Binxiao Huang,Jason Chun Lok,Chang Liu,Ngai Wong
2024-05-09
Abstract:Poisoning-based backdoor attacks expose vulnerabilities in the data preparation stage of deep neural network (DNN) training. The DNNs trained on the poisoned dataset will be embedded with a backdoor, making them behave well on clean data while outputting malicious predictions whenever a trigger is applied. To exploit the abundant information contained in the input data to output label mapping, our scheme utilizes the network trained from the clean dataset as a trigger generator to produce poisons that significantly raise the success rate of backdoor attacks versus conventional approaches. Specifically, we provide a new categorization of triggers inspired by the adversarial technique and develop a multi-label and multi-payload Poisoning-based backdoor attack with Positive Triggers (PPT), which effectively moves the input closer to the target label on benign classifiers. After the classifier is trained on the poisoned dataset, we can generate an input-label-aware trigger to make the infected classifier predict any given input to any target label with a high possibility. Under both dirty- and clean-label settings, we show empirically that the proposed attack achieves a high attack success rate without sacrificing accuracy across various datasets, including SVHN, CIFAR10, GTSRB, and Tiny ImageNet. Furthermore, the PPT attack can elude a variety of classical backdoor defenses, proving its effectiveness.
Computer Vision and Pattern Recognition,Cryptography and Security
What problem does this paper attempt to address?

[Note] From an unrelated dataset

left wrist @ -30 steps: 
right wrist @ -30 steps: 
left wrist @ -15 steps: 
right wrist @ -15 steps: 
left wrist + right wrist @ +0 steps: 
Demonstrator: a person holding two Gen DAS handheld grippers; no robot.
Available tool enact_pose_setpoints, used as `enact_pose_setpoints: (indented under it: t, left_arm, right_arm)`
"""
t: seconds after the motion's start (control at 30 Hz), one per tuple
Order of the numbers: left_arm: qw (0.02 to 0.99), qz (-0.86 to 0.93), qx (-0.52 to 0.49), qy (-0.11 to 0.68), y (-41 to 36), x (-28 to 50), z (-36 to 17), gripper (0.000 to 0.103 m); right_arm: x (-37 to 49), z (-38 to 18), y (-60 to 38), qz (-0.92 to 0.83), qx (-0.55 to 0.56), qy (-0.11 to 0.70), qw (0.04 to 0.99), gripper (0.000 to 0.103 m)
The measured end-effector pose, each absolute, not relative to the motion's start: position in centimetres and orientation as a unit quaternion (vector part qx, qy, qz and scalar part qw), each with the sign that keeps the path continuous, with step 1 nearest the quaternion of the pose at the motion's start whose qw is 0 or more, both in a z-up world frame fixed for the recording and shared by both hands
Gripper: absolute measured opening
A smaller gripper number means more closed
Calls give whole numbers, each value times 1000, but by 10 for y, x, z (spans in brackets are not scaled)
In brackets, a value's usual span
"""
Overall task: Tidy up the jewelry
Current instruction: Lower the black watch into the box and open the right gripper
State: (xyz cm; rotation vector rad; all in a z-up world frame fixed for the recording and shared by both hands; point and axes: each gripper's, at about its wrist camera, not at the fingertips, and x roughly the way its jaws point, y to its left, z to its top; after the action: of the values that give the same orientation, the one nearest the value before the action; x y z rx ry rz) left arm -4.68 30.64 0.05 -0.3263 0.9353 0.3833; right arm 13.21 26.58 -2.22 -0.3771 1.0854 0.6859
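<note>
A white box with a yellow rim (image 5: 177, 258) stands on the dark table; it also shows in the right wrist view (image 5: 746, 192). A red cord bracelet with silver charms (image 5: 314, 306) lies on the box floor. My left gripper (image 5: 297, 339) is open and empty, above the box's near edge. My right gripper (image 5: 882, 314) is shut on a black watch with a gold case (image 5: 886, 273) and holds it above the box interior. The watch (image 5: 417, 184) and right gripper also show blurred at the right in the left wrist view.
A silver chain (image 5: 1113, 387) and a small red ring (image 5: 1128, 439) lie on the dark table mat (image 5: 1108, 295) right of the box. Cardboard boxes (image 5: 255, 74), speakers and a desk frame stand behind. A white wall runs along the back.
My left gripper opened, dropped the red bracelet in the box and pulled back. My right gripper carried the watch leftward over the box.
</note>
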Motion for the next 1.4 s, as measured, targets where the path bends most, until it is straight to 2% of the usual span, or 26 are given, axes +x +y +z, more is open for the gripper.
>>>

The problem that this paper attempts to solve is to conduct backdoor attacks on deep neural networks (DNN) through data poisoning in the data preparation stage, especially multi - label and multi - payload backdoor attacks against arbitrary target labels. Traditional backdoor attack methods usually need to control the entire training process, which is often difficult to achieve in practical applications. This paper proposes a new data - poisoning - based backdoor attack method (PPT) using positive triggers. This method can achieve high - success - rate attacks on any input to any target label by only poisoning part of the clean data set without interfering with the training process, and can effectively evade multiple classic backdoor defense mechanisms while maintaining the accuracy of the model on clean data. Specifically, the main contributions of the paper include: 1. **Proposing a new trigger classification**: Triggers are divided into positive triggers, neutral triggers and negative triggers. Positive triggers can increase the prediction score of the target category, while negative triggers can reduce the prediction score of the target category, and neutral triggers have no significant impact on the classification result. These triggers can flexibly manipulate the classification results of the network. 2. **Achieving multi - label and multi - payload backdoor attacks**: Compared with existing methods, PPT only needs to poison part of the clean data set, and can cover both dirty - label and clean - label attacks at the same time, with lower requirements and higher attack success rates. 3. **Experimentally verifying the effectiveness and robustness of PPT**: A large number of experiments were carried out on multiple data sets (including SVHN, CIFAR10, GTSRB and Tiny ImageNet). The results show that PPT not only has high accuracy on clean data, but also can misclassify the input to any specified target label with high probability in the presence of triggers, and can effectively resist multiple popular backdoor defense methods. In conclusion, this paper proposes a new data - poisoning - based backdoor attack method PPT by introducing the concept of positive triggers, solves the problem of achieving multi - label and multi - payload backdoor attacks without controlling the training process, and verifies its effectiveness and robustness through experiments.